FEATURE29 November 2013

Making qual count

Is qual a ‘softer science’ than quant? This and other issues were addressed at NatCen Social Research’s panel event last night.


It was billed as an opportunity for practitioners and commissioners of social research to discuss the perceived value of qualitative research in a policy setting. It was also the occasion for NatCen to present the updated second edition of its handbook, published by SAGE: Qualitative Research Practice: A guide for social science students and researchers.

The panel of experts responding to the issues raised were:

  • Professor Martyn Hammersley(MH), Open University
  • Carol McNaughton Nicholls (CMN), NatCen Social Research
  • Teresa Williams (TW), Nuffield Foundation
  • Laura Hood (LH), The Conversation

Here is a selection of the key points discussed.

Do we still encounter issues with what counts as ‘research evidence’ among users and commissioners of social research?

TW: Yes, but it’s important to remember that it’s not homogenous.The best research users are clear on what they want to achieve and are not wedded to one approach.
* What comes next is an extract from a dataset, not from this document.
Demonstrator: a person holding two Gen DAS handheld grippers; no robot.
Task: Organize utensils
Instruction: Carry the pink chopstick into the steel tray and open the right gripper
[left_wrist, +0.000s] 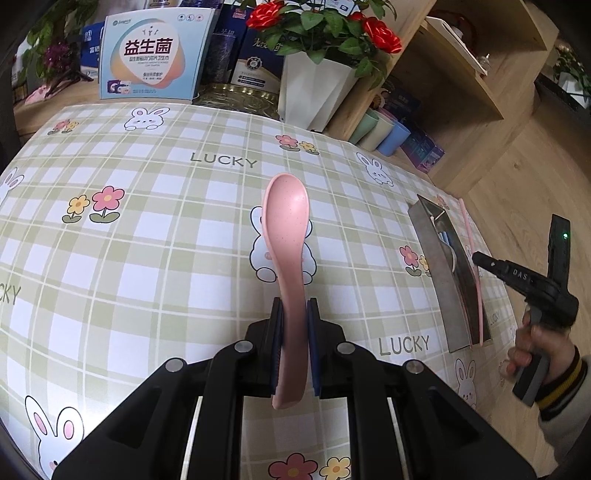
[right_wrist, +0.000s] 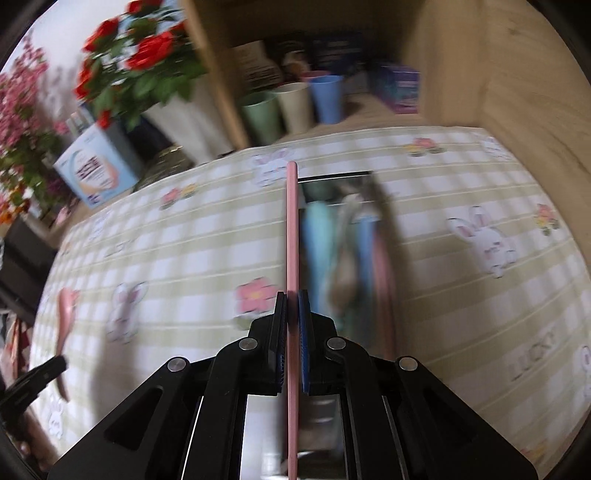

They’re curious about the context of the research and confident in using non-research data to understand where the research fits in. It’s easier to do that if you’re a trained researcher. But most important is for them to be clear on the questions that are to be answered, and to understand the wide range of methods that can address them.

Are consultations/other methods of gathering stakeholder feedback authentic?

MH: There’s a lot of variability. Some of that is to do with what the findings are for. Underneath it all is the problem of trust in numbers – it’s easy to slip into the thinking that numbers say what you think they say.

CMN: Different approaches result in different outcomes. It’s important to understand the limitations and benefits of the approaches you adopt. There’s a responsibility to educate people on how to interpret the data: not just the users, but those creating the consultations.

“Quantitative data is seen as ‘hard’, but as soon as you dig a little deeper into how the numbers were produced, you find some squidgy bits”

Is qual research a softer science? Or is it equal in status to other approaches?

MH: What are the dimensions you’re focusing on if that’s how you describe it? Quantitative data is seen as ‘hard’, but as soon as you dig a little deeper into how the numbers were produced, you find some squidgy bits. Many people see fundamental differences but I think they have quite a lot in common. There’s measurement in qual research – trying to see how things vary in degrees, as well as seeing who and what falls into different categories. I’m not sure we’ll ever get over the divide, but we can have productive discussions around what is shared between the two approaches.

TW: The analytic method is common to both. The reason the question keeps being asked is that it’s supposedly harder to be transparent with qual. But it’s not as easy as you think to be transparent with quant.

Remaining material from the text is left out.